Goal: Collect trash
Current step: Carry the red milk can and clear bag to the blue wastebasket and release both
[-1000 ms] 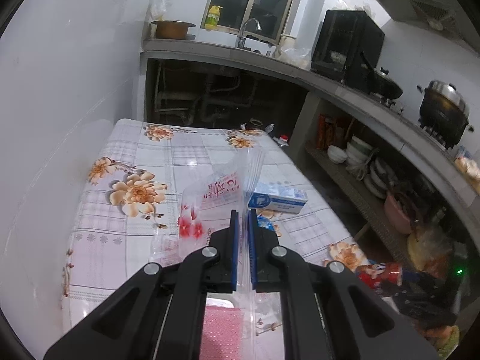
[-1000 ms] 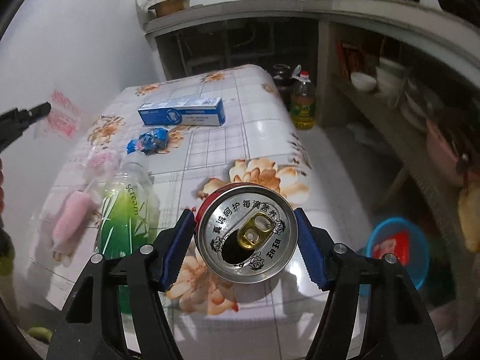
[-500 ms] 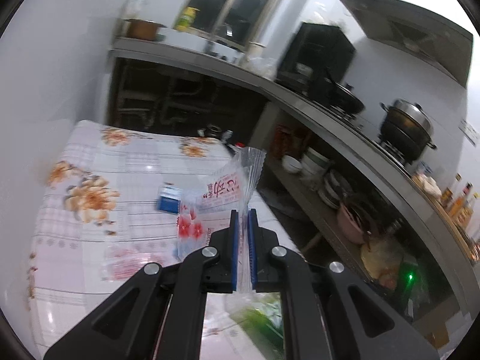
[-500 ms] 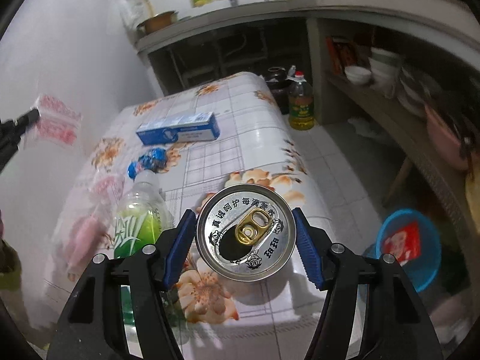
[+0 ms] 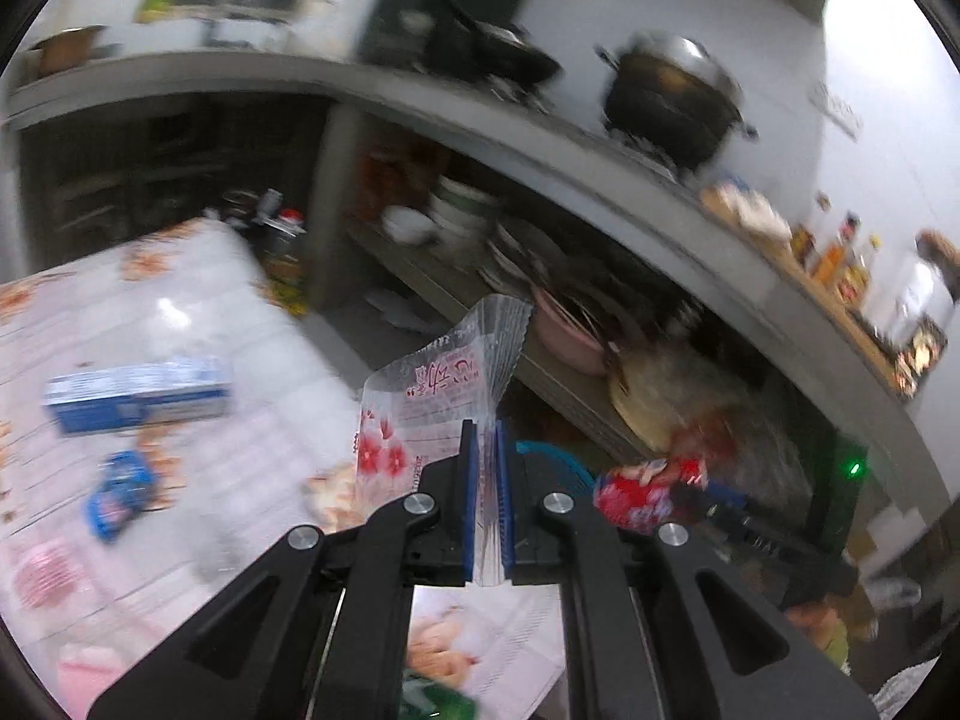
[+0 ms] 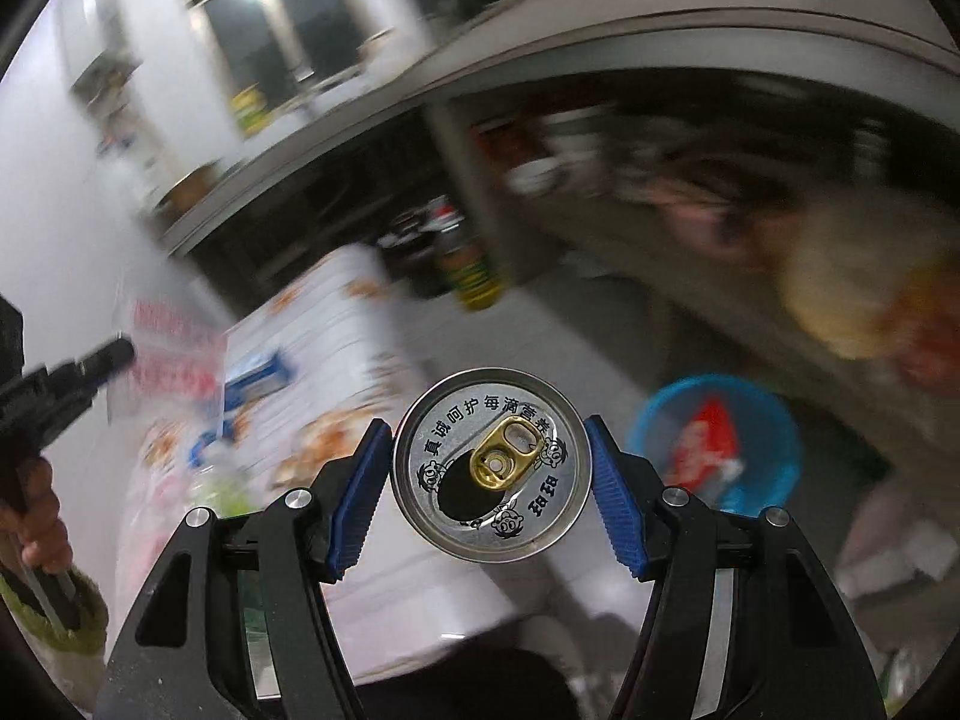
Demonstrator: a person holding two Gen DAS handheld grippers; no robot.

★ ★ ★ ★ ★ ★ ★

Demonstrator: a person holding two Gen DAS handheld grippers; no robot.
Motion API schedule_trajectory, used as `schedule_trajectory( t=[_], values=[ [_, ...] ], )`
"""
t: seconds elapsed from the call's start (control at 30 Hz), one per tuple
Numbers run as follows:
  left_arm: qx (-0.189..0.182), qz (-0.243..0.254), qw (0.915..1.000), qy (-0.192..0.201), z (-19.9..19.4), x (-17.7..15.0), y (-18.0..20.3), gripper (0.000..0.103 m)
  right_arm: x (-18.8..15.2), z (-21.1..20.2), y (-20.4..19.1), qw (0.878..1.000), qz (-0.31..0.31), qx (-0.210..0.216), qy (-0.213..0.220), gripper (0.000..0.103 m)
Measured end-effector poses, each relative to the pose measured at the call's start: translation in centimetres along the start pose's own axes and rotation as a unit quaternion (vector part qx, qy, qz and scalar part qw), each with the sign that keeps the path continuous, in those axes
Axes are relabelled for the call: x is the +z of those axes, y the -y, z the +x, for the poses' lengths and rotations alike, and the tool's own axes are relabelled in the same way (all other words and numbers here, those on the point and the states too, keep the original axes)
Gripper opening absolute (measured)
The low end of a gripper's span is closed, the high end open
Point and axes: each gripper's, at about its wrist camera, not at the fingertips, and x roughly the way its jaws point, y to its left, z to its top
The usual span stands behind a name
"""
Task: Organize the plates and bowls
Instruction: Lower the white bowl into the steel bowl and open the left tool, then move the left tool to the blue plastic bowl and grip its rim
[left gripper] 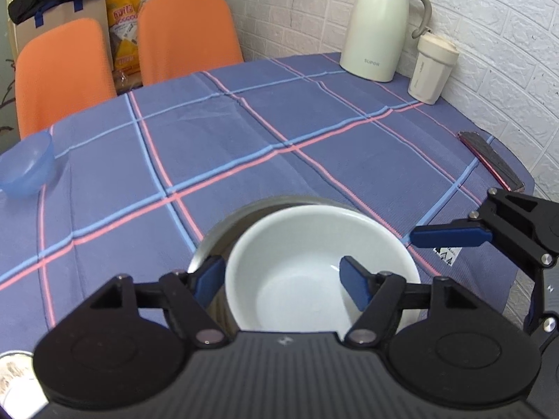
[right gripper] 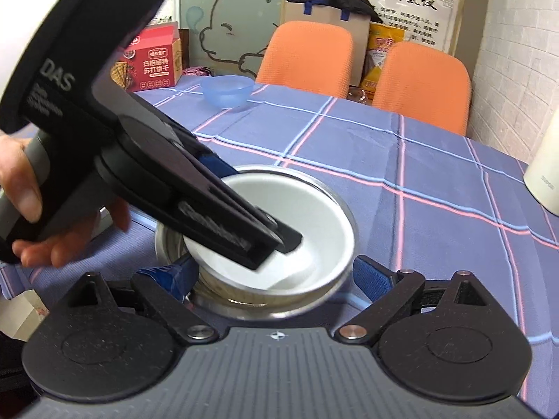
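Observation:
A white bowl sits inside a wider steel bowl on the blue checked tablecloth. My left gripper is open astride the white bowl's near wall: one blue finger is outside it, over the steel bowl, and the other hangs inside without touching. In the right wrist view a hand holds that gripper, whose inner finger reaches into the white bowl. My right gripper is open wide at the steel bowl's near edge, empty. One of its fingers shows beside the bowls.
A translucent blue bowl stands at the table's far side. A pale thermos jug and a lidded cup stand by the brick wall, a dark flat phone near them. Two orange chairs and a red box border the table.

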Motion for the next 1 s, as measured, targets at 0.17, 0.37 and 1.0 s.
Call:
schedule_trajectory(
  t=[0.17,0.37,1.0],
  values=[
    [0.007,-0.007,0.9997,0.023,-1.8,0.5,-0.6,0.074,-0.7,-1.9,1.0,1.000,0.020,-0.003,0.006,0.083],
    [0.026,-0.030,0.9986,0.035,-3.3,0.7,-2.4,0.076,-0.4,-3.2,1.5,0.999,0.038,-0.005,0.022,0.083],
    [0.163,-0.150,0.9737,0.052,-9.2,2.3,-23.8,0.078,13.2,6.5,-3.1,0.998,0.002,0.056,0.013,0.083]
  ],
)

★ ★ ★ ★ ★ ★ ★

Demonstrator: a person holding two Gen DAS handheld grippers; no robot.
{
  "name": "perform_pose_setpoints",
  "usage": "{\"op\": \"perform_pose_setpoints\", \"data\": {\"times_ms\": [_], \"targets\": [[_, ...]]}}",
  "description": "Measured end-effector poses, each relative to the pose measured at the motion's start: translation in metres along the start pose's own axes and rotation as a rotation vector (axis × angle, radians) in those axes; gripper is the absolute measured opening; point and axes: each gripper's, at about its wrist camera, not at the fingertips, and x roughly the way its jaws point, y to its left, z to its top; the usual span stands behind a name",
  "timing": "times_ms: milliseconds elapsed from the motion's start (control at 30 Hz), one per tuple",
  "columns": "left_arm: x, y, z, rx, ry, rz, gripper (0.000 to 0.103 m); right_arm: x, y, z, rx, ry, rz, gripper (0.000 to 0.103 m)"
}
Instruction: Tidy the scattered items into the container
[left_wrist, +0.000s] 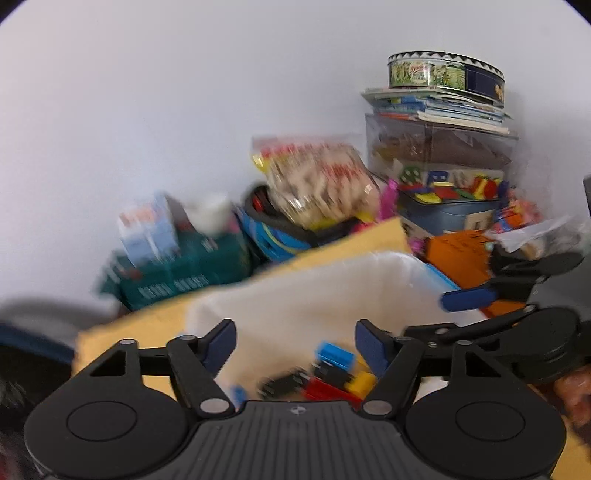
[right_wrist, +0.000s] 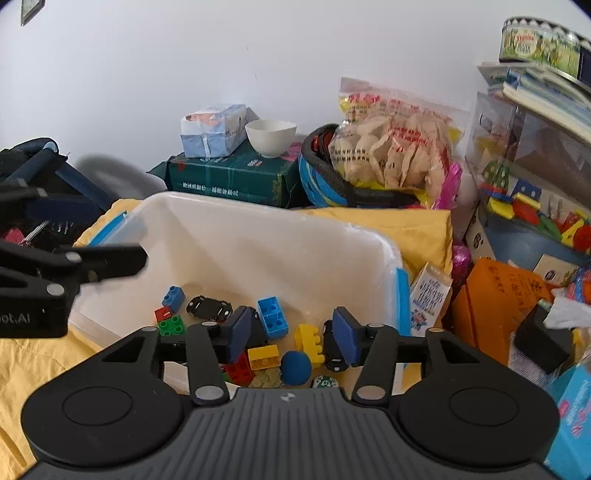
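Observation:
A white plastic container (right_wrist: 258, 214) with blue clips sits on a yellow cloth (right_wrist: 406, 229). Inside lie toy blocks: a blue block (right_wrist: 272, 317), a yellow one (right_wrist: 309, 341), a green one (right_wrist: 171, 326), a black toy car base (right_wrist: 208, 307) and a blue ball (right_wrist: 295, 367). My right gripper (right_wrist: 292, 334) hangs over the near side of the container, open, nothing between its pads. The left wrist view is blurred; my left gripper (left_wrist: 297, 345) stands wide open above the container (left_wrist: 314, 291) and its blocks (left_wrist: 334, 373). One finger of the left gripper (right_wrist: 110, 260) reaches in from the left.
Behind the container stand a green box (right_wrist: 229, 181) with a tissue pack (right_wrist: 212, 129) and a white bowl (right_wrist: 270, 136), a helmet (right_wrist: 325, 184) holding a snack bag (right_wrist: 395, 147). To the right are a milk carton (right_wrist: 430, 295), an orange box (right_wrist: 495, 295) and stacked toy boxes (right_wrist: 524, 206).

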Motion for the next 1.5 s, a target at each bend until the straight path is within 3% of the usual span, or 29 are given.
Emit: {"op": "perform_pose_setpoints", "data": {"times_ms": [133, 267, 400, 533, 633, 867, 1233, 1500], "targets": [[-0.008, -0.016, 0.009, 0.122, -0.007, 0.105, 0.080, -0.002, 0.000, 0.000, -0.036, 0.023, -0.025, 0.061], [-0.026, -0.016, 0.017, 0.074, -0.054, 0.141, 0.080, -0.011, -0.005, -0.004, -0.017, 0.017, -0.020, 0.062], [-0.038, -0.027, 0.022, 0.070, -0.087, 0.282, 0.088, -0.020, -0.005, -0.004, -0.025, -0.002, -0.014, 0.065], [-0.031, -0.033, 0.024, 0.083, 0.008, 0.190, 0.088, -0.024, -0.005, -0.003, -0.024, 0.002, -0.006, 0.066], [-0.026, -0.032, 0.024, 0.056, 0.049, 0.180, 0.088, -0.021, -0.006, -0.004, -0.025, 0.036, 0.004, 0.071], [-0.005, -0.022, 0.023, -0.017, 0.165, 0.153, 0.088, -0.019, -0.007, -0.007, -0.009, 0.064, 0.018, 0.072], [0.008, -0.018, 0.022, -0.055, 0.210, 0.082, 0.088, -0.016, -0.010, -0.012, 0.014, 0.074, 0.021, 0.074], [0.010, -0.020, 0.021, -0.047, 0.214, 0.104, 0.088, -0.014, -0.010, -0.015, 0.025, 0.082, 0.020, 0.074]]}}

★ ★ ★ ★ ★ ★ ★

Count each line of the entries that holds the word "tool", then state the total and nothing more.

• [SOLUTION TO THIS TASK] 2